## What to work on
Copy out all the lines of the data precisely, omitting any pictures.

----- Given material

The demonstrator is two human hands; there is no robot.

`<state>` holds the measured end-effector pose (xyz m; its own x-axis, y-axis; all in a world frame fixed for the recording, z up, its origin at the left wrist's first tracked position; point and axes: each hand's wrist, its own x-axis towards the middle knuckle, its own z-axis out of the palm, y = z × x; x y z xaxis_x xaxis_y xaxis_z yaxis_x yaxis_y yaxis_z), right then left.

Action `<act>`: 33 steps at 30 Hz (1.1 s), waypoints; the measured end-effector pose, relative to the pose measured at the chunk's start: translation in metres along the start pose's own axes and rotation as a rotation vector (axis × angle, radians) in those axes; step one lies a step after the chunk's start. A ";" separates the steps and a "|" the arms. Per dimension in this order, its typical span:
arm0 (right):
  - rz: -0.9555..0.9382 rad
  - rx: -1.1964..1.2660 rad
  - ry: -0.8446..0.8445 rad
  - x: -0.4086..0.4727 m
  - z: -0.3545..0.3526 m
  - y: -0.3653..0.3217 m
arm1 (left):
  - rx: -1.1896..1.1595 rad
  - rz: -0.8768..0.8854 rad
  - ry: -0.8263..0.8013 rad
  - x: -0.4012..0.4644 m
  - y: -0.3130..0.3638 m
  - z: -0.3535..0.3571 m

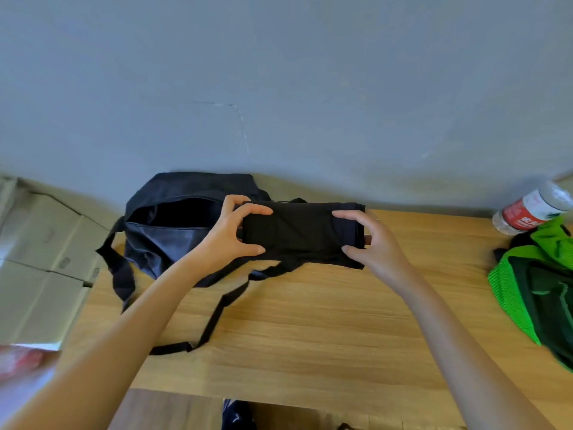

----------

## Task solution
The demonstrator is two human hands; there is no robot.

`<state>` holds the measured end-effector pose (xyz m; its own x-axis, y-axis; all in a world frame fixed for the recording, z up, its origin at the left wrist's first tracked position; point and axes: each hand's wrist, its own x-axis towards the middle knuckle, its own z-axis out of the palm, y = z × x; x y z xaxis_x xaxis_y xaxis_z yaxis_x yaxis_y yaxis_z), right then left.

Action `<act>`: 33 steps at 30 Hz (1.1 s), waypoints; the measured end-effector pose, relative to the pose measured at the chunk's start: translation in metres along the start pose's own axes and rotation as a rotation vector (axis × angle, radians) in those axes; step one lies a step after the chunk's start. A ";" separates the steps and a "|" the arms. Per dimension in this order, its typical span:
arm0 (right):
  - rz: -0.9555..0.9382 rad
  - rx: -1.1964..1.2660 rad
  - ry: -0.8446..0.8445 rad
  - x: -0.4086..0.4727 m
  - z: -0.3545..0.3526 m
  - y: -0.3653..0.3217 m
arm1 (left):
  - rx: -1.1896..1.1595 rad
  - rz: -0.8768..0.8854 rad
  - ry: -0.8263..0.8013 rad
  - x: -0.4012..0.4644 m
  - y: -0.3130..0.3638 m
  - z: -0.3535..0.3571 m

What has been written here completes the answer.